### TO DO
Count how many lines below include the word "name". Answer with a number only.

### SOURCE MATERIAL
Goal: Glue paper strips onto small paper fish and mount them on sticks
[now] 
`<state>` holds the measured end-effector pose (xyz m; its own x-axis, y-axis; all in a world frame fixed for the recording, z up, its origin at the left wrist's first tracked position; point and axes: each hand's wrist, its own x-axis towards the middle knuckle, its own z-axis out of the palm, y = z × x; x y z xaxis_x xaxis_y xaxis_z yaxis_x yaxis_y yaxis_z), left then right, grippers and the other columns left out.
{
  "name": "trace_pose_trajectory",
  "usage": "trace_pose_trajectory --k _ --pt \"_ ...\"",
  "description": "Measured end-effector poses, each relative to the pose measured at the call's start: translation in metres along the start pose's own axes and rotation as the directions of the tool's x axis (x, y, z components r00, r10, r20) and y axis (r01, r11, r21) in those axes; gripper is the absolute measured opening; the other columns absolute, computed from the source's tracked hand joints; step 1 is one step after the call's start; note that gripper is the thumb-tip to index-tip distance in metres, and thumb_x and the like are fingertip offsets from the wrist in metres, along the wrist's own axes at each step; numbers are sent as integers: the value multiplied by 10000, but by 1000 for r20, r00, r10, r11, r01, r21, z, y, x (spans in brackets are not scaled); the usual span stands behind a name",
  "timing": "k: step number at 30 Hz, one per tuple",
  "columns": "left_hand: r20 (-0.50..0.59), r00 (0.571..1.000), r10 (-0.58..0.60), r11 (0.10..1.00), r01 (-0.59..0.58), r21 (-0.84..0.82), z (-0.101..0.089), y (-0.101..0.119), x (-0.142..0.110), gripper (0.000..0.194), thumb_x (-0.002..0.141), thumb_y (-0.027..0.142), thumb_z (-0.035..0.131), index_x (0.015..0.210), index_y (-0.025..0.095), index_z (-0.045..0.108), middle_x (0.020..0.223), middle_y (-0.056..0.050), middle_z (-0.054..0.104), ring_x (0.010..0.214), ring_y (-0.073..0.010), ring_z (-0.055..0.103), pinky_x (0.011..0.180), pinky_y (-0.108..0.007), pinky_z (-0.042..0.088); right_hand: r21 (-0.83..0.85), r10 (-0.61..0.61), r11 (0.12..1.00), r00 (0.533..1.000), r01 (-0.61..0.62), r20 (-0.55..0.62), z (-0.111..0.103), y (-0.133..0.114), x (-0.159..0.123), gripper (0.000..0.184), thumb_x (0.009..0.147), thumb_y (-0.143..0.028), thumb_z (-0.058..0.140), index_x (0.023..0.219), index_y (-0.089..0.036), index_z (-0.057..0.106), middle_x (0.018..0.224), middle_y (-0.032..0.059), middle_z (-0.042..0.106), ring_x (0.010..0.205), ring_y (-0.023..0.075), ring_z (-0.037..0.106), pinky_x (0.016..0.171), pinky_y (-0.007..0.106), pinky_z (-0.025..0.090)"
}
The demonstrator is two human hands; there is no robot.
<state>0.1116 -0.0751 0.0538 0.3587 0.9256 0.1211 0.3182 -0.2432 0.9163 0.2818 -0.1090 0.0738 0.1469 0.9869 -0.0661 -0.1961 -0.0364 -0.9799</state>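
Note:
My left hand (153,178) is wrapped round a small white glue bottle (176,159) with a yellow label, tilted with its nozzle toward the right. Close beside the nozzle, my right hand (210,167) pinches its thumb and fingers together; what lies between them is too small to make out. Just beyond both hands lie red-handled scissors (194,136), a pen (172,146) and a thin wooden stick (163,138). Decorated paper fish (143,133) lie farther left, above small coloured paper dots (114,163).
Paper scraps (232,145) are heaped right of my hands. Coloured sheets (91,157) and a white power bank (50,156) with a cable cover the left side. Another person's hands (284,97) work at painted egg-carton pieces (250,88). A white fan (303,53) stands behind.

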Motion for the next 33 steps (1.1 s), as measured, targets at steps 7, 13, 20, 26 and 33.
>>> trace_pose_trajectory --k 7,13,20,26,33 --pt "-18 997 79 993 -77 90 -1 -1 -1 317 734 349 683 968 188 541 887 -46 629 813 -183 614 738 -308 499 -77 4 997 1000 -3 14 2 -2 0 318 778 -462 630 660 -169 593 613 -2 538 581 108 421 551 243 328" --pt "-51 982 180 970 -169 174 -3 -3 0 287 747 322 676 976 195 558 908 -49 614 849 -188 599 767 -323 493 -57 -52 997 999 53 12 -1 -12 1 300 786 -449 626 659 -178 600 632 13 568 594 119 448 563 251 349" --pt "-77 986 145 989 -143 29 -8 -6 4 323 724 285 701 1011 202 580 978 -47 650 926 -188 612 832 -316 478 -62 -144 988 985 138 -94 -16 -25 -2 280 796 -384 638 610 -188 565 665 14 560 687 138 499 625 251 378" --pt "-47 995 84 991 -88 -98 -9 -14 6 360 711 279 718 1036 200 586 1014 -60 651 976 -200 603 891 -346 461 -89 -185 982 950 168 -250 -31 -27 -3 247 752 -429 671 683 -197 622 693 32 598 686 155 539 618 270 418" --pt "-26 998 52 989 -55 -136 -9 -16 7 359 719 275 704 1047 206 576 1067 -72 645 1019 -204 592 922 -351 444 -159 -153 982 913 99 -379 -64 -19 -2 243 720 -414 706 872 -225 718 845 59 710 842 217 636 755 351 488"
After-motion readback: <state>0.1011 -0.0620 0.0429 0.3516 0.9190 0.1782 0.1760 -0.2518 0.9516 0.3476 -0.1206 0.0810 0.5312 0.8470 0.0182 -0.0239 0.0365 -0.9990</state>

### OUTPUT
2